\documentclass{article}
\usepackage{graphicx}
\usepackage{url}
\usepackage{amssymb}
\usepackage{amsmath}

\newcommand{\R}{{\sf R}}
\newcommand{\code}[1]{\texttt{#1}}
\title{Lab 2: solutions}
\author{\copyright 2005 Ben Bolker}

\newcounter{exercise}
\numberwithin{exercise}{section}
\newcommand{\exnumber}{\addtocounter{exercise}{1} \theexercise \thinspace}

\begin{document}
\maketitle
 
\textbf{Exercise\exnumber}: nothing to do

\textbf{Exercise\exnumber}:

Re-create the data frame to play with:

<<>>=
loc = factor(rep(LETTERS[1:3],2))
day = factor(rep(1:2,each=3))
set.seed(1001)
val = round(runif(6),3)
d = data.frame(loc,day,val); d
@ 

Separate data with one row for each
location and one column for each day:
<<>>=
unstack(d,val~day)
@ 
Because \R\ doesn't allow numbers
alone as column names, it puts
an {\tt X} in front of the values
of \code{day} to get the column
names \code{X1} and \code{X2}.

Separate data with one row for each
day and one column for each location:
<<>>=
unstack(d,val~loc)
@ 

While less complicated than \code{reshape()},
\code{stack()} and \code{unstack()} don't
preserve information very well: for example,
the row names in the first example are
not set to \code{A}, \code{B}, \code{C}.

\textbf{Exercise\exnumber}:

Use \code{levels=3:10} to make sure that all values
between 3 and 10, even those not represented in
the data set, are included in the factor definition
and thus appear as zeros rather than being skipped
when you plot the factor.

<<fig=TRUE>>=
f=factor(c(3,3,5,6,7,8,10))
op=par(mfrow=c(1,2))
plot(f)
f=factor(c(3,3,5,6,7,8,10),levels=3:10)
plot(f)
par(op)
@ 

\textbf{Exercise\exnumber}:

Read in and recreate the seed predation data
and table:
<<>>=
data = read.table("seedpred.dat",header=TRUE)
data$available=data$remaining+data$taken
t1 = table(data$available,data$taken)
v = as.numeric(log10(1+t1))
r = row(t1)
c = col(t1)
@ 

Some people used 
<<>>=
r = rep(1:5,times=6)
c = rep(1:6,each=5)
@ 
to achieve the same goal; what you have
to know in order to get things in the
right order is that \R\ reads matrices
as vectors columns-first, the same
way that it creates them (with \code{matrix})
(unless you specify \code{matrix(...,byrow=TRUE)}).

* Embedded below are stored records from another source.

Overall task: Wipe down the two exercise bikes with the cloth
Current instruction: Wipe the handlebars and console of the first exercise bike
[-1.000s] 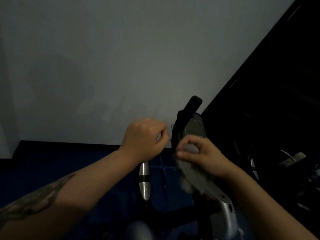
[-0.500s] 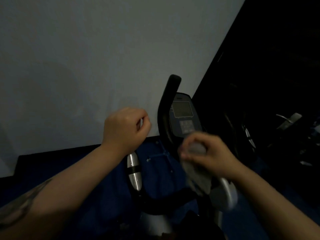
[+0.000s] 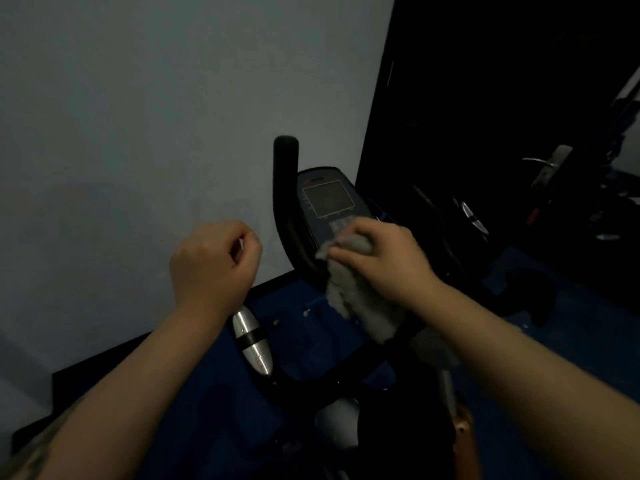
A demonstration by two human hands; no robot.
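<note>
Cloth (image 3: 353, 292) is bunched in the right hand (image 3: 384, 261), fingers clamped on it, pressed to the bike's console (image 3: 325, 199) below the screen. Left hand (image 3: 214, 261) hovers curled, holding nothing visible. Console wiping seems underway; next likely needs strokes across the screen and handlebar (image 3: 284, 188).

- Left hand (image 3: 214, 263): raised in a loose fist, back of the hand toward the camera, fingers curled in against the thumb, wrist bent a little; nothing can be seen inside it.
- Left forearm: runs up from the lower left corner, with dark markings near the elbow.
- Right hand (image 3: 382, 261): knuckles up, fingers and thumb closed in a grip on a cloth (image 3: 360, 296).
- Right forearm: comes in from the lower right.
</note>
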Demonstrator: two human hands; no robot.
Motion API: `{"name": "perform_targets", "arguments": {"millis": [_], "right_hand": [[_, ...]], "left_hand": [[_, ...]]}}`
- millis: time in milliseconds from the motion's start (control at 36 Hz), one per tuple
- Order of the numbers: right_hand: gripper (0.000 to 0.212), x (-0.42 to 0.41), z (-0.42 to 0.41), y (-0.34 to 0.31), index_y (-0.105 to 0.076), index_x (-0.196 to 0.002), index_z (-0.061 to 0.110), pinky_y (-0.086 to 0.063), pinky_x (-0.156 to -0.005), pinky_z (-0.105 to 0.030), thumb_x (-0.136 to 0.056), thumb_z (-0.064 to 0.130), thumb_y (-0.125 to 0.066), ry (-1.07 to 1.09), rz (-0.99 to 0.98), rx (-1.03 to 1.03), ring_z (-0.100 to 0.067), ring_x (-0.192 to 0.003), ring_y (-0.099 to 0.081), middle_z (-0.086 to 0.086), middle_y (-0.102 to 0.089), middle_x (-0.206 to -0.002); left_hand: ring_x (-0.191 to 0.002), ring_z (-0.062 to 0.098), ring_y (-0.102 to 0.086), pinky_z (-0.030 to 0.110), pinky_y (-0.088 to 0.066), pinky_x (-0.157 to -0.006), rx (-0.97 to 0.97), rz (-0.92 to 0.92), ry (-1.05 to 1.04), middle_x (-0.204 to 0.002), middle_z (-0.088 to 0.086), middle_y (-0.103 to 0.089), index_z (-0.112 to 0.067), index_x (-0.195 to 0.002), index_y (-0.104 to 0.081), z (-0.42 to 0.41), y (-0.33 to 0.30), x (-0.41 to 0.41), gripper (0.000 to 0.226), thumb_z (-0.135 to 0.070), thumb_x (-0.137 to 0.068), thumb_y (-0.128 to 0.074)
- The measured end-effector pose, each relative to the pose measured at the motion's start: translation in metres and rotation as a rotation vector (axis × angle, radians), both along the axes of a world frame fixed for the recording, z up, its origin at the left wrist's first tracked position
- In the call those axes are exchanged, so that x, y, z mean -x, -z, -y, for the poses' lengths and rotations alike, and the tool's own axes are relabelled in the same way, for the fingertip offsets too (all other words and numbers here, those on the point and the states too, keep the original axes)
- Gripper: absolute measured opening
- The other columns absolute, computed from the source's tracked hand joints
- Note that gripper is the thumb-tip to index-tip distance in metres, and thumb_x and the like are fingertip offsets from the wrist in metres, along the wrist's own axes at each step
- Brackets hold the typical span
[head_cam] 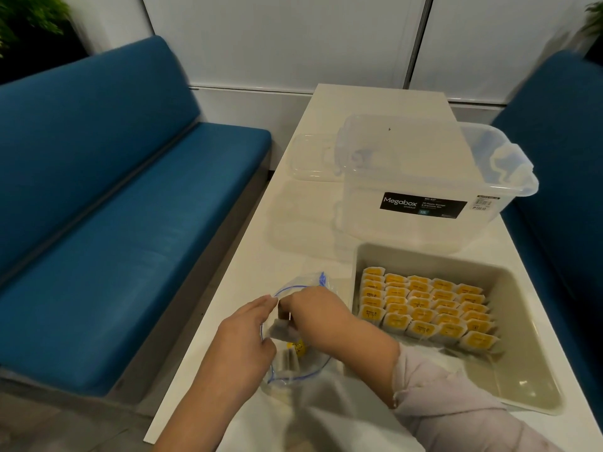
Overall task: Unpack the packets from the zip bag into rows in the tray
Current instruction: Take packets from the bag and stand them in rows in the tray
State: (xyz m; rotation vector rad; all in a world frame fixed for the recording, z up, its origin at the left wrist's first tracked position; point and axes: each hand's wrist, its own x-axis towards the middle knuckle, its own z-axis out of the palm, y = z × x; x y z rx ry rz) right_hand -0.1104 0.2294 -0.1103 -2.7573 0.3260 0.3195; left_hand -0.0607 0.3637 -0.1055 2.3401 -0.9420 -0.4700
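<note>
1. The zip bag lies on the white table, just left of the tray, mouth held open.
2. The left hand pinches the bag's blue-edged rim between thumb and fingertips.
3. The right hand reaches into the bag, fingers curled down — whether it holds a packet I cannot tell.
4. Yellow packets stand in neat rows in the tray's far half; one more shows inside the bag.
5. Beyond the tray stands a clear storage box, its lid beside it — blue benches flank the table.
</note>
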Motion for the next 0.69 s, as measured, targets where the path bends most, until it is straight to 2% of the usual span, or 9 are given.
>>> {"name": "perform_targets", "arguments": {"millis": [83,167,222,278,333,417,500,611,694], "right_hand": [[0.025,0.007,0.006,-0.005,-0.064,-0.112,0.011,-0.044,-0.077,-0.031,-0.092,0.018,-0.052,0.014,0.020,-0.069,-0.025,-0.088,-0.058,-0.011,-0.068,-0.102],[0.022,0.013,0.012,-0.007,-0.065,-0.109,0.012,-0.046,-0.080,-0.032,-0.091,0.012,-0.053,0.059,0.016,-0.160,-0.025,-0.093,-0.060,-0.010,-0.068,-0.101],[0.019,0.017,0.017,-0.009,-0.066,-0.107,0.013,-0.046,-0.081,-0.029,-0.091,0.011,-0.054,0.104,0.035,-0.249,-0.023,-0.095,-0.060,-0.008,-0.068,-0.102],[0.015,0.022,0.023,-0.012,-0.066,-0.102,0.014,-0.041,-0.076,-0.024,-0.092,0.012,-0.056,0.148,0.074,-0.335,-0.018,-0.092,-0.057,-0.004,-0.066,-0.101],[0.010,0.025,0.028,-0.015,-0.065,-0.094,0.018,-0.038,-0.072,-0.022,-0.092,0.012,-0.057,0.181,0.103,-0.445,-0.014,-0.087,-0.053,0.001,-0.061,-0.091],[0.010,0.029,0.033,-0.019,-0.064,-0.088,0.016,-0.043,-0.076,-0.025,-0.091,0.009,-0.058,0.218,0.131,-0.642,-0.013,-0.083,-0.053,0.001,-0.060,-0.086],[0.012,0.032,0.034,-0.020,-0.065,-0.091,0.011,-0.047,-0.085,-0.029,-0.092,0.004,-0.055,0.254,0.162,-0.871,-0.011,-0.086,-0.056,-0.009,-0.065,-0.092],[0.021,0.037,0.033,-0.025,-0.066,-0.109,0.008,-0.041,-0.065,-0.007,-0.095,0.004,-0.051,0.273,0.158,-1.038,0.003,-0.071,-0.054,0.005,-0.064,-0.089],[0.020,0.038,0.032,-0.027,-0.068,-0.103,0.009,-0.037,-0.059,-0.007,-0.096,0.004,-0.050,0.254,0.176,-1.098,0.006,-0.060,-0.049,0.010,-0.062,-0.078]], "left_hand": [[-0.127,0.001,-0.042,0.010,-0.025,-0.102,0.016,0.019,-0.010,-0.142,-0.017,-0.041,-0.031,-0.133,-0.047,0.000,0.000,0.000,0.055,-0.005,-0.085,-0.058],[-0.129,0.001,-0.040,0.011,-0.025,-0.102,0.027,0.055,-0.001,-0.142,-0.017,-0.041,-0.033,-0.129,-0.052,0.001,-0.001,0.000,0.044,-0.014,-0.089,-0.058],[-0.128,0.002,-0.041,0.005,-0.023,-0.098,0.054,0.068,0.004,-0.140,-0.016,-0.043,-0.032,-0.124,-0.057,0.002,-0.003,0.000,0.040,-0.009,-0.091,-0.053],[-0.121,0.000,-0.044,-0.007,-0.019,-0.089,0.099,0.072,0.018,-0.135,-0.015,-0.047,-0.030,-0.118,-0.062,0.004,-0.008,0.000,0.041,-0.002,-0.091,-0.050],[-0.113,-0.002,-0.045,-0.010,-0.022,-0.082,0.163,0.085,0.038,-0.127,-0.018,-0.051,-0.035,-0.109,-0.065,0.007,-0.012,0.001,0.043,0.001,-0.088,-0.052],[-0.107,-0.002,-0.052,-0.001,-0.035,-0.085,0.292,0.078,0.052,-0.114,-0.029,-0.053,-0.049,-0.096,-0.060,0.009,-0.016,0.000,0.051,0.000,-0.087,-0.057],[-0.108,-0.007,-0.050,0.007,-0.038,-0.089,0.320,0.069,0.090,-0.111,-0.036,-0.051,-0.054,-0.098,-0.055,0.014,-0.022,0.000,0.057,0.002,-0.088,-0.055],[-0.113,-0.009,-0.045,0.004,-0.038,-0.089,0.344,-0.013,0.162,-0.116,-0.031,-0.054,-0.050,-0.100,-0.057,0.020,-0.030,0.000,0.063,0.010,-0.087,-0.049],[-0.115,-0.009,-0.046,0.011,-0.037,-0.094,0.330,-0.098,0.180,-0.117,-0.033,-0.055,-0.049,-0.095,-0.057,0.023,-0.033,-0.001,0.043,-0.006,-0.092,-0.050]]}}
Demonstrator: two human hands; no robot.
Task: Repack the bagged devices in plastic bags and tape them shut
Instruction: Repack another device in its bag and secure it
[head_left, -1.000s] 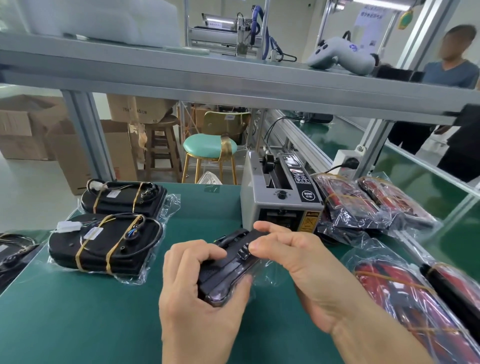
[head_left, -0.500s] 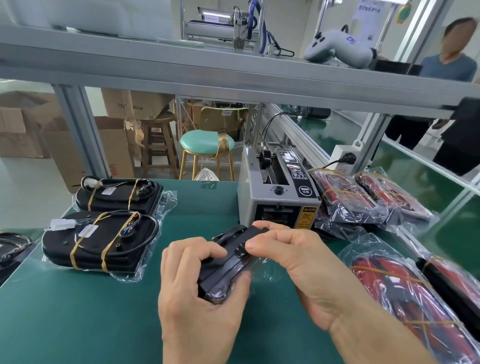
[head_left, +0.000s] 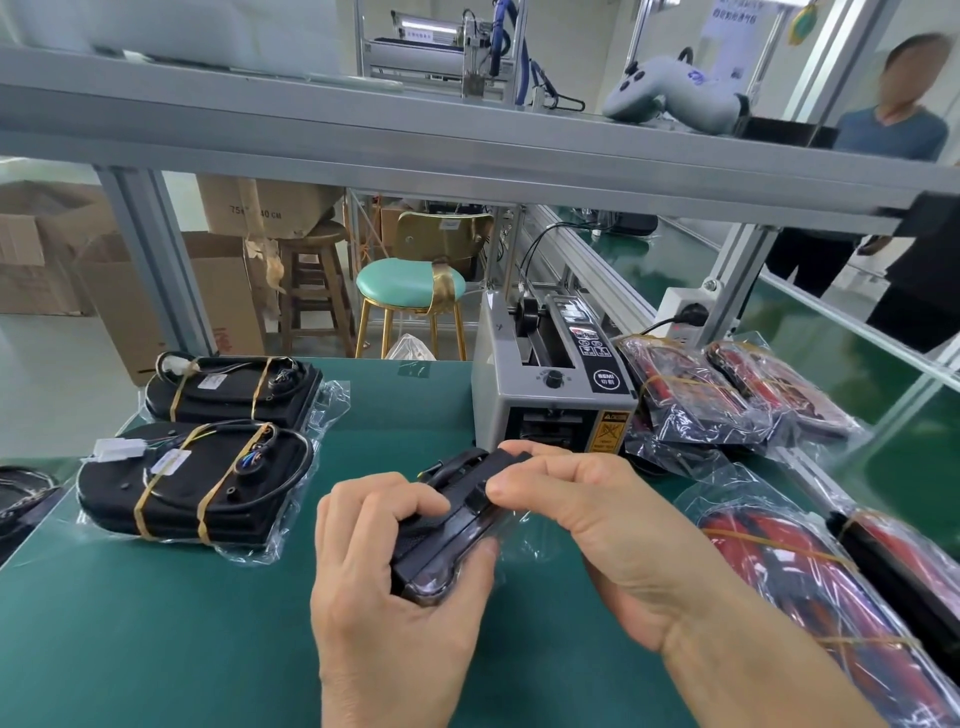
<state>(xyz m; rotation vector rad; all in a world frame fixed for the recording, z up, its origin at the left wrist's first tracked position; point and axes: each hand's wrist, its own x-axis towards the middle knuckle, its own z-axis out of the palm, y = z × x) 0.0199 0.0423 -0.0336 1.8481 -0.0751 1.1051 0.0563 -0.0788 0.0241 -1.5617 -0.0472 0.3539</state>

Create versions of the variables that are
sorted in order of increasing values
of \code{v} (\verb+v_sorted=sort(v)+ would
have the same effect as the first line):
<<>>=
v_sorted = v[order(v)]
r_sorted = r[order(v)]
c_sorted = c[order(v)]
@ 

Alternately,
<<>>=
v_sorted = sort(v)
@ 
gives the same value for \code{v}.

Draw the plots:
<<fig=TRUE>>=
op=par(mfrow=c(2,2),mgp=c(2,1,0),mar=c(4.2,3,1,1))
plot(sort(v))
plot(v,col=r,pch=c)
plot(v_sorted,col=r_sorted,pch=c_sorted)
legend(0,2.8,pch=1,col=1:5,legend=1:5)
legend(6,2.8,pch=1:6,col=1,legend=0:5)
text(0,3,"available",adj=0)
text(8,3,"taken",adj=0)
par(op)
@ 

The first plot shows the sorted data;
the second plot shows the data coded
by color, and the third shows the
data sorted and coded (thanks to Ian
and Jeff for the idea of the legends).
I tweaked the margins and label spacing
slightly with \code{mgp} and \code{mar}
in the \code{par()} command.

In fact, this plot probably \emph{doesn't}
give a lot of insights that aren't better
conveyed by the barplots or the bubble plot \ldots

\textbf{Exercise\exnumber}:

Read in the data (again), take the
subset with 5 seeds available,
and generate the table
of (number taken) $\times$ (Species):
<<>>=
data = read.table("seedpred.dat",header=TRUE)
data2 = data
data2$available=data2$remaining+data2$taken
data2 = data2[data2$available==5,]
t1 = table(data2$taken,data2$Species)
@ 

Draw the plots:
<<fig=TRUE>>=
op=par(mfrow=c(2,1),mgp=c(2.5,1,0),mar=c(4.1,3.5,1.1,1.1))
logt1=log10(1+t1)
barplot(logt1,beside=TRUE,ylab="log10(1+taken)")
library(gplots)
barplot2(t1+1,beside=TRUE,log="y",ylab="taken+1")
par(op)
@ 

Once again, I'm using \code{par()} to tweak graphics
options and squeeze the plots a little closer together.
\code{barplot2()} has a \code{log} option that
lets us plot the values on a logarithmic scale
rather than converting to logs --- but it hiccups
if we have 0 values, so we still have to plot
\code{t1+1}.  (\code{barplot2()} also uses
different default bar colors.)

Alternatively, if you want to use lattice graphics:
<<fig=TRUE>>=
trellis.par.set(canonical.theme(color=FALSE))
barchart(t(logt1),stack=FALSE,auto.key=TRUE)
@ 
(it turns out I have to transpose the table
to get it the right way around in this figure).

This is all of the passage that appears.